- [Instructions for the task]
Copy out all lines of the records in which the word "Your" appears.

- [Extracted records]
===============
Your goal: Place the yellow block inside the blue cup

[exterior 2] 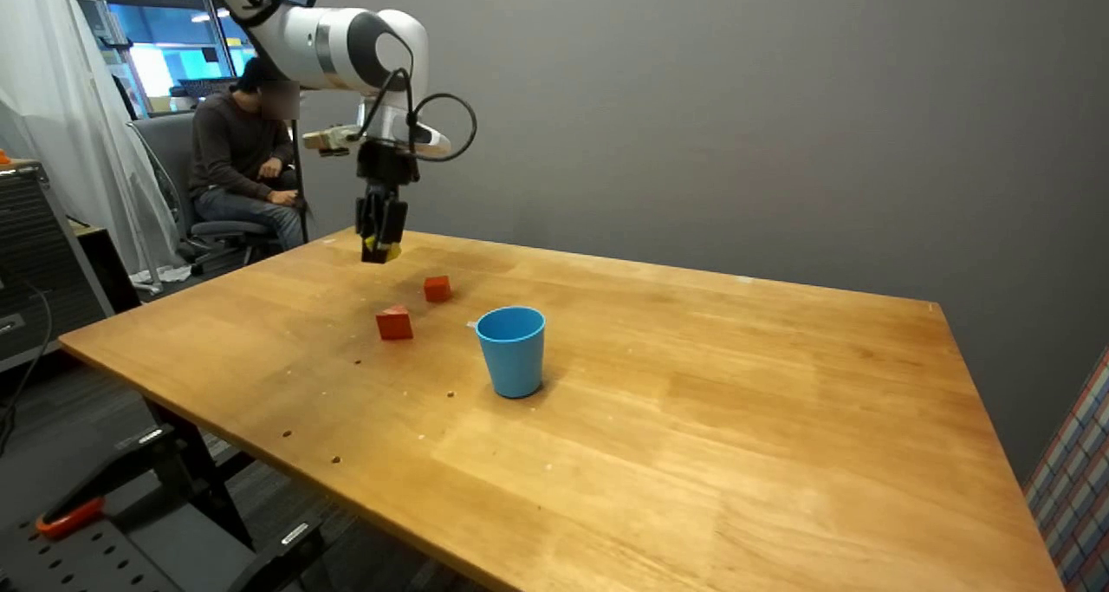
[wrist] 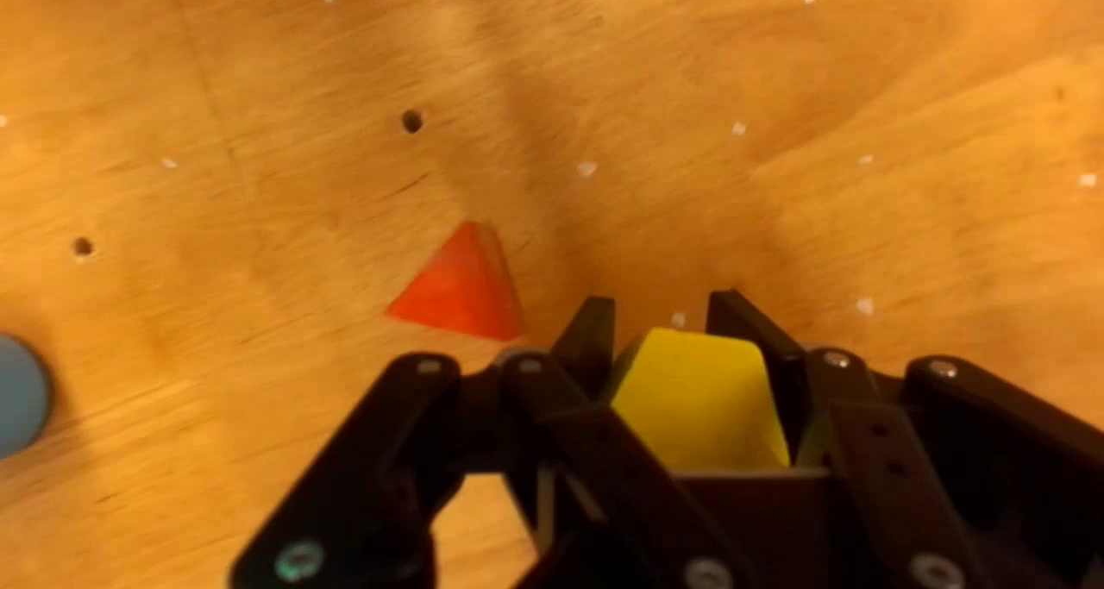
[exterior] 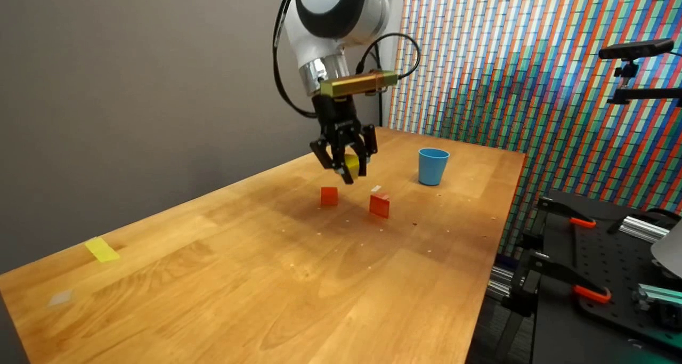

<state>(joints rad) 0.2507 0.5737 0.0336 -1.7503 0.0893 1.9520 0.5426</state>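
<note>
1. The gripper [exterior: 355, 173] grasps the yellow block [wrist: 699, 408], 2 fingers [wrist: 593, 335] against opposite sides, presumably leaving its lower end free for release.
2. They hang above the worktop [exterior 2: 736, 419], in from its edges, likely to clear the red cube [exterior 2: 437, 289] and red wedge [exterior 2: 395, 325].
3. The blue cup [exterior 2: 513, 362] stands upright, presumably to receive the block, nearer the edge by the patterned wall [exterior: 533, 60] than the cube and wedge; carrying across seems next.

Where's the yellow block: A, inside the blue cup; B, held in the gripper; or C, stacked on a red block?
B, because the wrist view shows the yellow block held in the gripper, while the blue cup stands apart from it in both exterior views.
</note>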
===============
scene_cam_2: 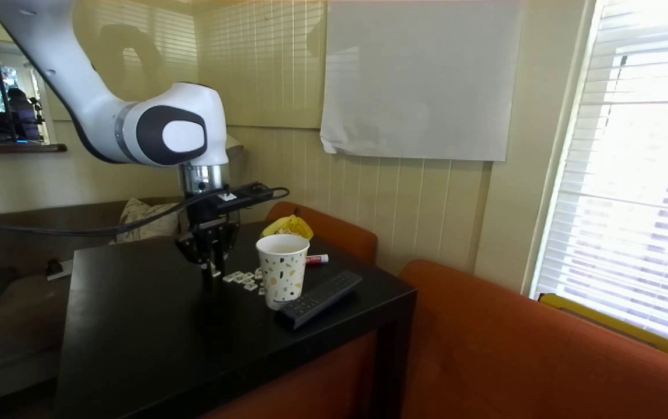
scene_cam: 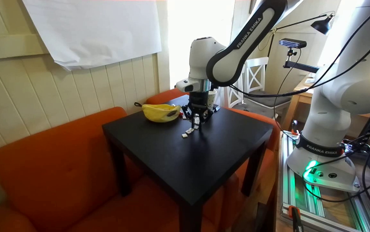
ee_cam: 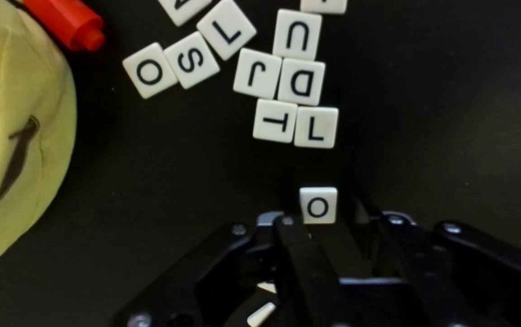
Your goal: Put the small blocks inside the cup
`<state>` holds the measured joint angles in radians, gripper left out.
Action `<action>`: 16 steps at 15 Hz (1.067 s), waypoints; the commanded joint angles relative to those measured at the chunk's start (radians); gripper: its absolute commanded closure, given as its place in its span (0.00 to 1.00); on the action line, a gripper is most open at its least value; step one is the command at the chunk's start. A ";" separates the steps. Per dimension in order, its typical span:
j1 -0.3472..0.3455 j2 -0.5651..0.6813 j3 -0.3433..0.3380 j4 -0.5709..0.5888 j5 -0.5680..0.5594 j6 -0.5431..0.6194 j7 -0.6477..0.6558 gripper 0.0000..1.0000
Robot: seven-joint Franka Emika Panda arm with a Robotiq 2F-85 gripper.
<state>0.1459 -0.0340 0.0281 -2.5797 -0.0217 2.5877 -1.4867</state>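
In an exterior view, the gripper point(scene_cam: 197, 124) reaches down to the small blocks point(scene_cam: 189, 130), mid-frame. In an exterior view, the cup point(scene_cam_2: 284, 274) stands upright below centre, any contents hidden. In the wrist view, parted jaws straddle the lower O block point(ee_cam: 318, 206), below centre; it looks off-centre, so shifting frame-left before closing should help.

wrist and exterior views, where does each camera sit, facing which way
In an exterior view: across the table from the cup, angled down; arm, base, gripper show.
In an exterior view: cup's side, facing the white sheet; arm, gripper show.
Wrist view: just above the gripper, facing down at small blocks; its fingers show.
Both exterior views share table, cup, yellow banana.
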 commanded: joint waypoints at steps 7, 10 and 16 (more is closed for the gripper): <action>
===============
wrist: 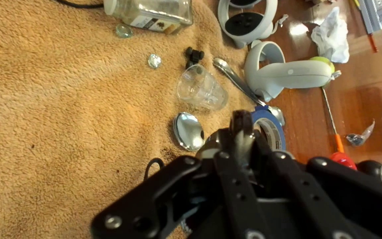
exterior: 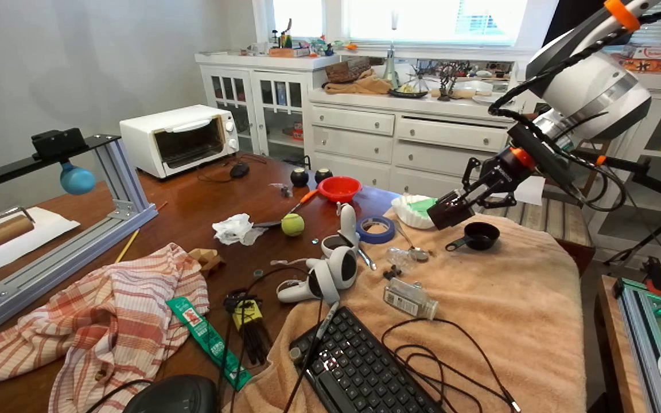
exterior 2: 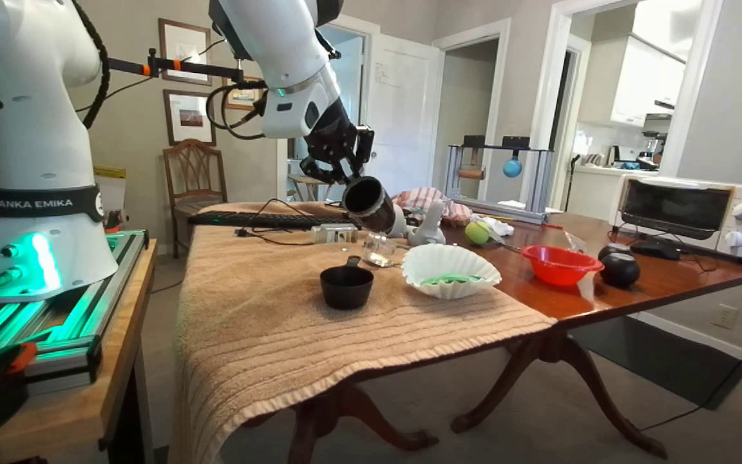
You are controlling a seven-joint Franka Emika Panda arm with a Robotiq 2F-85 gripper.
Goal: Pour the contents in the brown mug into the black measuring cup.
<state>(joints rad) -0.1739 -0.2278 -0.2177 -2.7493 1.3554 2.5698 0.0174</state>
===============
- [Exercise response]
Your goal: Place the yellow block inside the blue cup
Your goal: Put the small blocks inside the cup

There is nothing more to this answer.